WHAT YOU ARE ASKED TO DO: Leave the pictures aside and give back every entry below word for word.

RECORDS TO PROCESS:
• • • • • • •

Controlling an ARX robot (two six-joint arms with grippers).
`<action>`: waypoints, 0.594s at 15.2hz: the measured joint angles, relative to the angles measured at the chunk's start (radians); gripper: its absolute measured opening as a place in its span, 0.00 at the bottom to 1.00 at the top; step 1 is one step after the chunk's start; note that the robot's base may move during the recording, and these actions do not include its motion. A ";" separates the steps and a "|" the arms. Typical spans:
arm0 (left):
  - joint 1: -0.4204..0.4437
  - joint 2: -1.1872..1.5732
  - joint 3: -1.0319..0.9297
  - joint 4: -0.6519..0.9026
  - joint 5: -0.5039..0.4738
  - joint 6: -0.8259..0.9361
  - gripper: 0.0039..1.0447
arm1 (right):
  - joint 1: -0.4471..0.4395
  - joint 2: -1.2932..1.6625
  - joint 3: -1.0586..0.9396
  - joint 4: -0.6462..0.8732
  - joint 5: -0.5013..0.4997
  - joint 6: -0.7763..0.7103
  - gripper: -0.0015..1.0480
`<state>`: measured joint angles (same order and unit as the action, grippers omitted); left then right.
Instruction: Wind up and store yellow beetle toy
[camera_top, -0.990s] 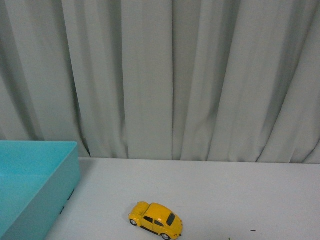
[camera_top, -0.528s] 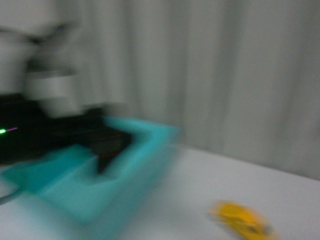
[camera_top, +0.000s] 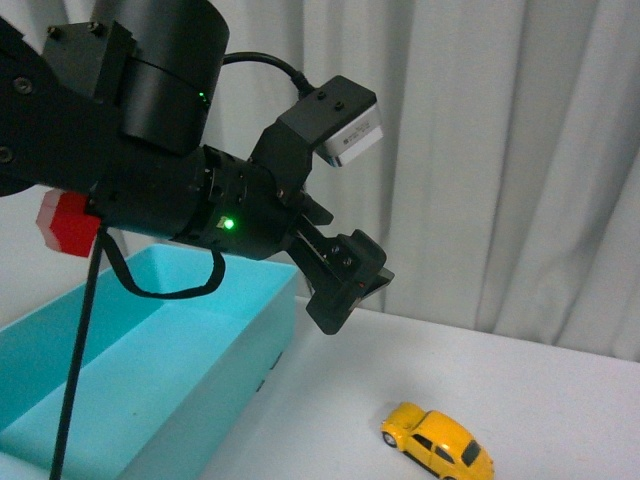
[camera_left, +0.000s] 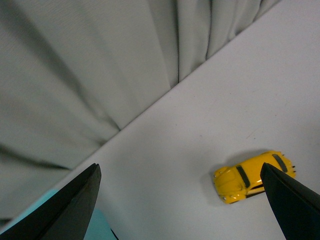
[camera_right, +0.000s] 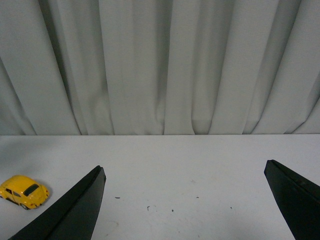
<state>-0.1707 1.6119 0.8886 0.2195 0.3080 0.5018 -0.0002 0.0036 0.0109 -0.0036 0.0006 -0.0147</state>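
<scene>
The light is soft, even and rather dim, cool grey in tone, with no glare anywhere. The pleated grey-white fabric curtain (camera_top: 500, 150) shows only gentle shading in its folds. The small bright yellow beetle toy car (camera_top: 437, 443) casts a faint, soft-edged shadow close beneath it on the pale grey worktop (camera_top: 560, 400). The front view is sharp. The black left robot arm (camera_top: 150, 150) is so dark that most surface detail is lost, apart from a glowing green lamp (camera_top: 229, 223). In the wrist views, the left pincer (camera_left: 179, 167) and right pincer (camera_right: 184, 165) read as near-black silhouettes.
</scene>
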 joint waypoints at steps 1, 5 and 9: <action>-0.018 0.061 0.073 -0.049 -0.003 0.091 0.94 | 0.000 0.000 0.000 0.000 0.000 0.000 0.94; -0.098 0.269 0.346 -0.323 -0.036 0.551 0.94 | 0.000 0.000 0.000 0.000 0.000 0.000 0.94; -0.170 0.416 0.492 -0.565 -0.146 0.998 0.94 | 0.000 0.000 0.000 0.000 0.000 0.000 0.94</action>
<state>-0.3408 2.0277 1.3811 -0.3454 0.1623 1.4998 -0.0002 0.0036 0.0109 -0.0036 0.0006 -0.0147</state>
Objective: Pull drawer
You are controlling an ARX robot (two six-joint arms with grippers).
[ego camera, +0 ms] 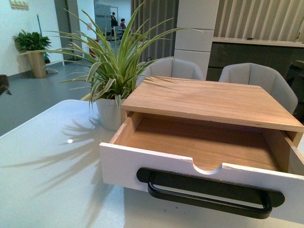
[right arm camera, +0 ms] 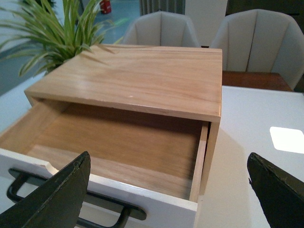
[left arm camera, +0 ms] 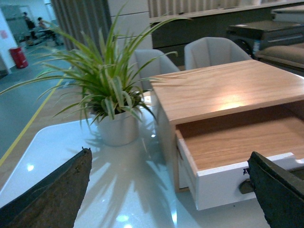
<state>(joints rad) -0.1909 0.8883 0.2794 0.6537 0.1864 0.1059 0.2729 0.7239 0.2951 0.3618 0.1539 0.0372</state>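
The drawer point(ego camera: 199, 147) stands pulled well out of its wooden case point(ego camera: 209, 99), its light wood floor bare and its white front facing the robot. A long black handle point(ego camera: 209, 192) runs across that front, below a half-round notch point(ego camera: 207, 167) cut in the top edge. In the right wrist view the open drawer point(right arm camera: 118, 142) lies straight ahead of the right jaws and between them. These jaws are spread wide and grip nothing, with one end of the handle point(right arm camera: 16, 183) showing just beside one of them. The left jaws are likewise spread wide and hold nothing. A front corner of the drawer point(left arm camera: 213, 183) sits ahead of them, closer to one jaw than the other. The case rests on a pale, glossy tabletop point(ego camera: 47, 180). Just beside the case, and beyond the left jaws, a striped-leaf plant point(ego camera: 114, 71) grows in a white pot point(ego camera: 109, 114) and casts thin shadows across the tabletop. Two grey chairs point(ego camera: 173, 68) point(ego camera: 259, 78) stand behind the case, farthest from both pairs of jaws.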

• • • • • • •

WORKED SOLUTION:
Controlling an ARX robot (two six-joint arms with grippers).
`<action>`: waypoints, 0.594s at 15.2hz: the measured joint angles, relative to the angles measured at the chunk's start (radians); gripper: its absolute measured opening as a place in its span, 0.00 at the bottom to 1.00 at the top; step 1 is one step after the chunk's start; note that the robot's base may move during the recording, and these actions do not include its motion. A ";" separates the steps and a "|" the arms. Typical spans:
arm0 (left):
  - joint 1: -0.4204..0.4437
  - joint 2: -1.1872..1.5732
  - joint 3: -1.0319..0.9297
  - joint 4: -0.6519..0.9026
  - joint 5: -0.5039..0.4738
  - joint 6: -0.8259..0.9361
  - gripper: 0.0039..1.0447
arm1 (right):
  - joint 1: -0.4471..0.4395
  - joint 2: -1.2932..1.6625
  - joint 3: -1.0586..0.9396
  - joint 4: -0.6462..0.8732
  - joint 5: -0.5013..0.4997
  - joint 6: -0.7763..0.7103
  - gripper: -0.0015..1.0480
`<state>`: measured joint angles (same order and unit as the action, grippers omitted); left then right.
Instruction: Wind up and store yellow beetle toy
[camera_top, -0.990s] 
[camera_top, -0.528s] 
[camera_top, +0.000s] 
[camera_left, +0.000s] 
[camera_right, +0.000s] 
<state>-0.1707 1.6119 0.8886 0.2195 0.3080 0.5018 -0.0002 0.0036 0.0109 -0.0036 0.0006 -0.0147</state>
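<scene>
The light is soft, even and rather dim, cool grey in tone, with no glare anywhere. The pleated grey-white fabric curtain (camera_top: 500, 150) shows only gentle shading in its folds. The small bright yellow beetle toy car (camera_top: 437, 443) casts a faint, soft-edged shadow close beneath it on the pale grey worktop (camera_top: 560, 400). The front view is sharp. The black left robot arm (camera_top: 150, 150) is so dark that most surface detail is lost, apart from a glowing green lamp (camera_top: 229, 223). In the wrist views, the left pincer (camera_left: 179, 167) and right pincer (camera_right: 184, 165) read as near-black silhouettes.
</scene>
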 joint waypoints at steps 1, 5 and 9: <action>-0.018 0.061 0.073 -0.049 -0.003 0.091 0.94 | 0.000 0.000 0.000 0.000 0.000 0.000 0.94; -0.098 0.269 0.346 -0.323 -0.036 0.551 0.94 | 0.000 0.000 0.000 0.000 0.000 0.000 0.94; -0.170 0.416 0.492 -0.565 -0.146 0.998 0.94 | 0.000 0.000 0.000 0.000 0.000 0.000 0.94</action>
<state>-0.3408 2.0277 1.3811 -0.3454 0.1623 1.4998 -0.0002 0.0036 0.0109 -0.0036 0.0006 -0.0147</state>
Objective: Pull drawer
You are controlling an ARX robot (two six-joint arms with grippers).
[ego camera, +0 ms] 
[right arm camera, +0 ms] 
[left arm camera, +0 ms] 
<state>(joints rad) -0.1909 0.8883 0.2794 0.6537 0.1864 0.1059 0.2729 0.7239 0.2951 0.3618 0.1539 0.0372</state>
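The drawer point(ego camera: 199, 147) stands pulled well out of its wooden case point(ego camera: 209, 99), its light wood floor bare and its white front facing the robot. A long black handle point(ego camera: 209, 192) runs across that front, below a half-round notch point(ego camera: 207, 167) cut in the top edge. In the right wrist view the open drawer point(right arm camera: 118, 142) lies straight ahead of the right jaws and between them. These jaws are spread wide and grip nothing, with one end of the handle point(right arm camera: 16, 183) showing just beside one of them. The left jaws are likewise spread wide and hold nothing. A front corner of the drawer point(left arm camera: 213, 183) sits ahead of them, closer to one jaw than the other. The case rests on a pale, glossy tabletop point(ego camera: 47, 180). Just beside the case, and beyond the left jaws, a striped-leaf plant point(ego camera: 114, 71) grows in a white pot point(ego camera: 109, 114) and casts thin shadows across the tabletop. Two grey chairs point(ego camera: 173, 68) point(ego camera: 259, 78) stand behind the case, farthest from both pairs of jaws.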

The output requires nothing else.